Ça ne m’a pas empêchée d’apprécier ce nouveau tome. Je ne me suis pas ennuyée même si je n’aime pas trop le personnage de Kotori, par contre j’ai bien rigolé avec Chikushi. J’apprécie également le duo Nancy-Sid et je me demande ce qu’ils vont devenir surtout après la demande finale de Miyamura.
J’ai beaucoup aimé ce treizième tome et ça me motive pour lire la suite.

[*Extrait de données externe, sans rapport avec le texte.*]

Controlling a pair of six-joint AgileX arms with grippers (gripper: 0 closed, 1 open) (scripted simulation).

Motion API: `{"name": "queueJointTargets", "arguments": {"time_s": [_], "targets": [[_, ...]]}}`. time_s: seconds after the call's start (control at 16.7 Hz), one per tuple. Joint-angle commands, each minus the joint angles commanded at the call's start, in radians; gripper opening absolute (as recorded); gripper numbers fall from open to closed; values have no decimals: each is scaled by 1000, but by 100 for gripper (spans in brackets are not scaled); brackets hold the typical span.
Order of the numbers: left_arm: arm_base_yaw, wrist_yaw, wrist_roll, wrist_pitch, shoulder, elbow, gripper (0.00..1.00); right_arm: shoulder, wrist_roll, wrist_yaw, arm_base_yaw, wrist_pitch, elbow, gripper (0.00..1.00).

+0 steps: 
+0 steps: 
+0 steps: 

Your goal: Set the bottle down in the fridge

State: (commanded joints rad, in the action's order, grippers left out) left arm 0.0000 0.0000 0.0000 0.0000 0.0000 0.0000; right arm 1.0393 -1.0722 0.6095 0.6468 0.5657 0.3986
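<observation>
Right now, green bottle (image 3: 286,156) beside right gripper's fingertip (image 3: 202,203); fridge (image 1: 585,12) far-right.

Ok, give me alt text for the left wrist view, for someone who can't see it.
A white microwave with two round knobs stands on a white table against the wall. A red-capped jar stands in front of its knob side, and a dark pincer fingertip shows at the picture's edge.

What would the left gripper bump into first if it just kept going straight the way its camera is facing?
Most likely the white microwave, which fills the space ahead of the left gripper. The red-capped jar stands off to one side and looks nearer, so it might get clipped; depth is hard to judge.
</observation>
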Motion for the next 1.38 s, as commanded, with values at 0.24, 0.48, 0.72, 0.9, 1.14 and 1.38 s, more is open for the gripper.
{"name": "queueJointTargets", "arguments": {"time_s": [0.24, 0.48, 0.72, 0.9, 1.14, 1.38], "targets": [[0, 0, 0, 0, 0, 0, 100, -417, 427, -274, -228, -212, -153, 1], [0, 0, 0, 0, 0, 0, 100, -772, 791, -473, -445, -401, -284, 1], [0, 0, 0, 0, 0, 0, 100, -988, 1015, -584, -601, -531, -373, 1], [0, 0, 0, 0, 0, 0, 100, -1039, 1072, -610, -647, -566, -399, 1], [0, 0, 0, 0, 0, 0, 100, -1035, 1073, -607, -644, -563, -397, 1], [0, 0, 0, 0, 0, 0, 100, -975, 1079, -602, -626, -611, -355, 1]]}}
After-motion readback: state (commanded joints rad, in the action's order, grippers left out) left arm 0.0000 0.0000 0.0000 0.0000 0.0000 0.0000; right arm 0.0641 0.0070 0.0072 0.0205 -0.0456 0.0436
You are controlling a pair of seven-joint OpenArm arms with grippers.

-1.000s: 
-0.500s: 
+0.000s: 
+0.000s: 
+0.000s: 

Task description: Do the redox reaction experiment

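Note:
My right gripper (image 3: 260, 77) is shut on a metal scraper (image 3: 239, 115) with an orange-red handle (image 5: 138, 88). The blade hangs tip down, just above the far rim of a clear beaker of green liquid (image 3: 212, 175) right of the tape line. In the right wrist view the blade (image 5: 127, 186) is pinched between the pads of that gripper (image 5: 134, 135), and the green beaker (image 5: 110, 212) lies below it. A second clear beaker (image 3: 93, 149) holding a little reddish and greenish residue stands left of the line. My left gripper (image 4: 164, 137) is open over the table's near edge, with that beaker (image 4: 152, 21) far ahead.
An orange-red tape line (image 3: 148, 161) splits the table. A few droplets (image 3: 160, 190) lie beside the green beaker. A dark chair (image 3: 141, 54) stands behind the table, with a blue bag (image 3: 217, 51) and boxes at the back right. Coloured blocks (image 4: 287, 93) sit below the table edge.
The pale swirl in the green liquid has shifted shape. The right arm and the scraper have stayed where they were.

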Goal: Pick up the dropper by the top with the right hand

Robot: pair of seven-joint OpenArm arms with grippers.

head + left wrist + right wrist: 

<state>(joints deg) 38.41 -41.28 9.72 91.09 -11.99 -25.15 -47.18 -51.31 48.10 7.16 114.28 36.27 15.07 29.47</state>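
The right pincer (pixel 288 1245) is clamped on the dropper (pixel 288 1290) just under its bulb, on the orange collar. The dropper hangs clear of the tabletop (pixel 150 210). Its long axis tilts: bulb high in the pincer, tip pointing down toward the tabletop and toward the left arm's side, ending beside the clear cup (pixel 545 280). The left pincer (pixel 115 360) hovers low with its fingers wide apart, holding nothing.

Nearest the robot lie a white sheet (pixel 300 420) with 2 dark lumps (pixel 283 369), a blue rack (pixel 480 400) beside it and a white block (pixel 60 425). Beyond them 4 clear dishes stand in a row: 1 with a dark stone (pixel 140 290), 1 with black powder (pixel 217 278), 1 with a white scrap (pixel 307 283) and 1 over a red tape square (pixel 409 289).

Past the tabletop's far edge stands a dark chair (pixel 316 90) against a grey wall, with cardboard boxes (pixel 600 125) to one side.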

Yamada Kun & the 7 witches, tome 12 – Miki Yoshikawa

Titre : Yamada Kun & the 7 witches, tome 12
Auteur : Miki Yoshikawa
Éditeur : Delcourt
Nombre de pages : 192
Quatrième de couverture : “Finalement, être une fille ce n’est pas si mal ! » C’est ce que se dit Yamada, un jeune lycéen qui vient de switcher de corps avec la jeune et jolie Urara ! Mais l’avenir lui réserve de nombreuses surprises.”
Yamada est le cancre au sale caractère du lycée. Un jour, il embrasse par hasard la meilleure élève de la classe. Et leurs corps se retrouvent échangés ! Incapables de comprendre ce qu’il s’est passé, ils vont devoir affronter cette nouvelle situation chacun à sa manière. Peu à peu, ils vont comprendre dans le regard des autres que l’idée qu’ils se faisaient l’un de l’autre n’était pas forcément la bonne…

Dans ce douzième tome, je m’attendais à ce qu’on ait une nouvelle intrigue puisque dans le précédent, deux indices qui semblent capitaux nous sont donnés : Asuka a ouvert un club d’échec avec l’ex-acolyte de Nene Odagiri (je ne me souviens plus de son nom), ce qui inquiète Miyamura et il n’a pas tort puisque l’ancienne assistante du président du comité des élèves possède deux carnets portant le titre “les 7 énigmes”. Du coup, je pensais qu’on en découvrirait plus là-dessus, mais non.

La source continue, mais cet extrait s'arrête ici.